Часть 3. Вера
- Моя мама умерла семь лет назад, - тихо произнесла я. – Она долго болела. У родителей я была поздним ребенком. Мама родила меня в сорок три года. У них с отцом до встречи друг с другом были семьи и дети. Со стороны отца у меня есть сводная сестра, а со стороны мамы – брат. Брат – это вечная мамина боль. Он рос болезненным и очень требовательным человеком. Но мама безумно его любила. Иногда мне казалось, что меня она любит меньше. Глупо, конечно. А папа старше от мамы на шесть лет. Сейчас он стал вредным ворчливым стариком, который не хочет выходить из дома, и который вечно недоволен жизнью и ценами. Зато он все время меня опекает, как трехлетнего ребенка. Сестра взбесилась вконец и купила ему квартиру на одной с ними лестничной площадке. Но он умудряется и ее к себе не пускать. А раньше он был учителем физики и математики в лицее. С детства пытался привить у меня любовь к точным наукам. Но это было не мое. В итоге мама все последние годы своей жизни покрывала мою учебу на инязе. Папа до сих пор думает, что я работаю на кафедре математики. Я говорила ему правду, но он отказался от нее и лучше с ним на эту тему не говорить вообще. Зато любит все вкусняшки, которые я ему приношу. Говорит, что у меня выпечка получается совсем как у мамы. Я все ее рецепты храню, как самое дорогое в мире сокровище. Она меня многому научила. У нас даже в меню есть фирменный абрикосовый пирог «Ольга» в честь нее.

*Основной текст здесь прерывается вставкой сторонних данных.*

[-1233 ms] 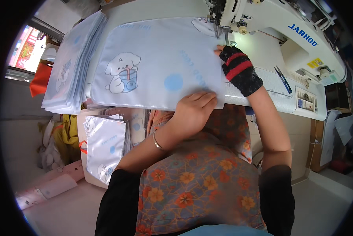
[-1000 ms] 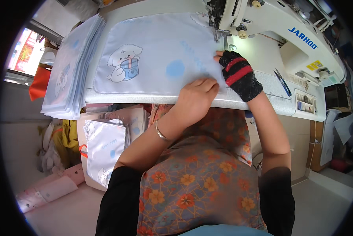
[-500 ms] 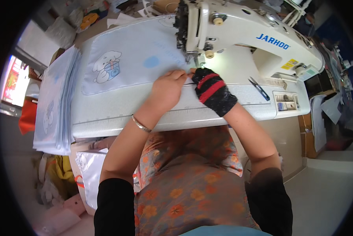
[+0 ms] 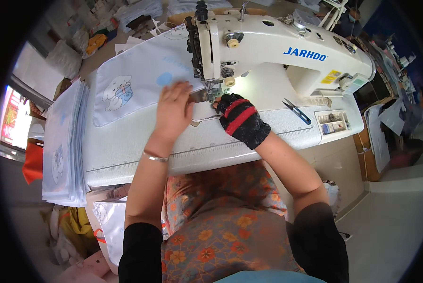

Я улыбнулась, со светлой грустью вспоминая маму. Так часто мне ее не хватало. Хотелось просто взять ее за руку и помолчать.
- Так хочется ей многое рассказать, - я почувствовала, как глаза вновь защипало. – Она не знает, что у меня осуществилась моя маленькая мечта о пекарне. Не знает, что нет еще одного дорогого мне человека, которого она любила и с которым желала мне счастья.
В универе я встретила мальчишку, который и по сегодняшний день является моим ангелом-хранителем… Даже не верится, что это вообще когда-то было… Он был таким светлым, что казалось, светился изнутри своим особым сиянием. Он очень любил детей. Они окружали его повсюду! То он соберет их на детской площадке и придумает забавную игру, то накупит сладкой ваты и принесет ребятам, которые пели в церковном хоре… С церковью у него была своя особенная связь. Ему нравилось перед Пасхой или другими большими праздниками помогать с уборкой или стройкой, летом помогал организовывать православный туристический лагерь и сплавляться на байдарках по реке от одного пункта назначения к другому, чтобы увидеть с реки церкви. Еще он болел историей и раскопками. Мне иногда не верилось, что он может быть в стольких местах одновременно. С мальчишками-однокурсниками даже отыскали кузнеца и учились у него ковать мечи, плести кольчугу… У нас этим делом пол универа заболело тогда. Вполне себе нормально было встретить на перемене или во время «окна» кучку мальчишек, которые плетут кольчугу или рисуют эскизы древнерусского шлема. Это была своя особенная университетская жизнь. И он в ней был полюсом притяжения активности. Смешной, талантливый и полный жизни… Он казался несерьезным из-за своей веселости и общительности. Но только я знала его настоящего. Я знала его другую сторону – когда он был задумчивым, расстроенным или отчаявшимся, что не может придумать, как помочь другу. Он всегда стремился всем помочь, не мог без этого. Из кожи вон лез, делал порой невозможное! За это его еще больше все любили и ценили. Так остается и до сих пор, чему я очень рада… Однажды у нас с ним произошел очень странный разговор, который я сейчас вспоминаю с дрожью.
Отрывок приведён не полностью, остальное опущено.